REGINA — Nearly nine out of every 10 people who responded to a Saskatchewan government survey say they don’t want the province’s farmland to end up in foreign hands.
Eighty-seven per cent of the more than 3,200 people who responded to a farmland ownership consultation say they don’t support foreign ownership of Saskatchewan farmland.
Seventy-five per cent also say they’re opposed to allowing investors such as Canadian pension funds to purchase farmland in Saskatchewan.
The issue of who can own farmland in Saskatchewan has prompted a spirited debate that was sparked after the Canada Pension Plan Investment Board started buying up farms in 2013.
The rules currently don’t allow institutional investors to own Saskatchewan farmland and limit foreign ownership to four hectares, but the investment board’s structure made it eligible.
The vast majority of people who took part in the consultations — 95 per cent — were Saskatchewan residents and 62 per cent of respondents were farmers.
Agriculture Minister Lyle Stewart says the results will ensure the government makes decisions for the long-term success and sustainability of the province’s agriculture industry.
Stewart says the next steps will be announced later this fall.
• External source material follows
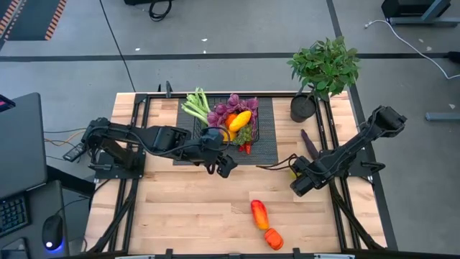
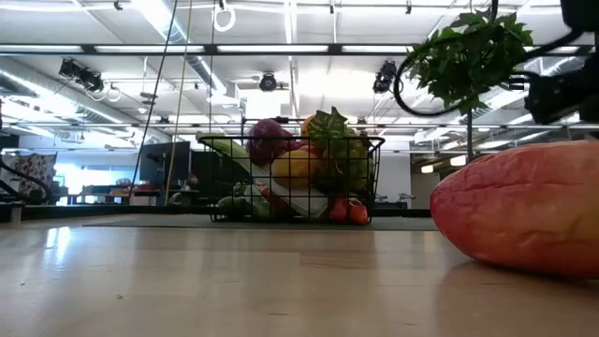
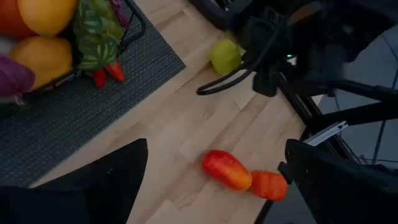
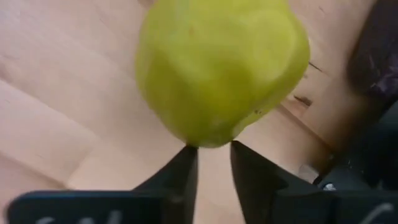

The agriculture minister said in August that Saskatchewan won’t impose restrictions on Canadians who want to buy farms in the province, but he wouldn’t rule out anything else as the government looks at the laws on farmland ownership.
Farmers have raised concerns about loopholes they say allow a variety of investors to drive up rents and farmland prices in the province.
In their submission to the consultations, the National Farmers Union said that under today’s laws, Canadian-owned investment companies are legally buying up farmland, a trend it says has turned Saskatchewan landowners into tenant farmers.
The union has called for changes that would allow only Saskatchewan residents or incorporated farming operations owned by Saskatchewan residents to own farmland.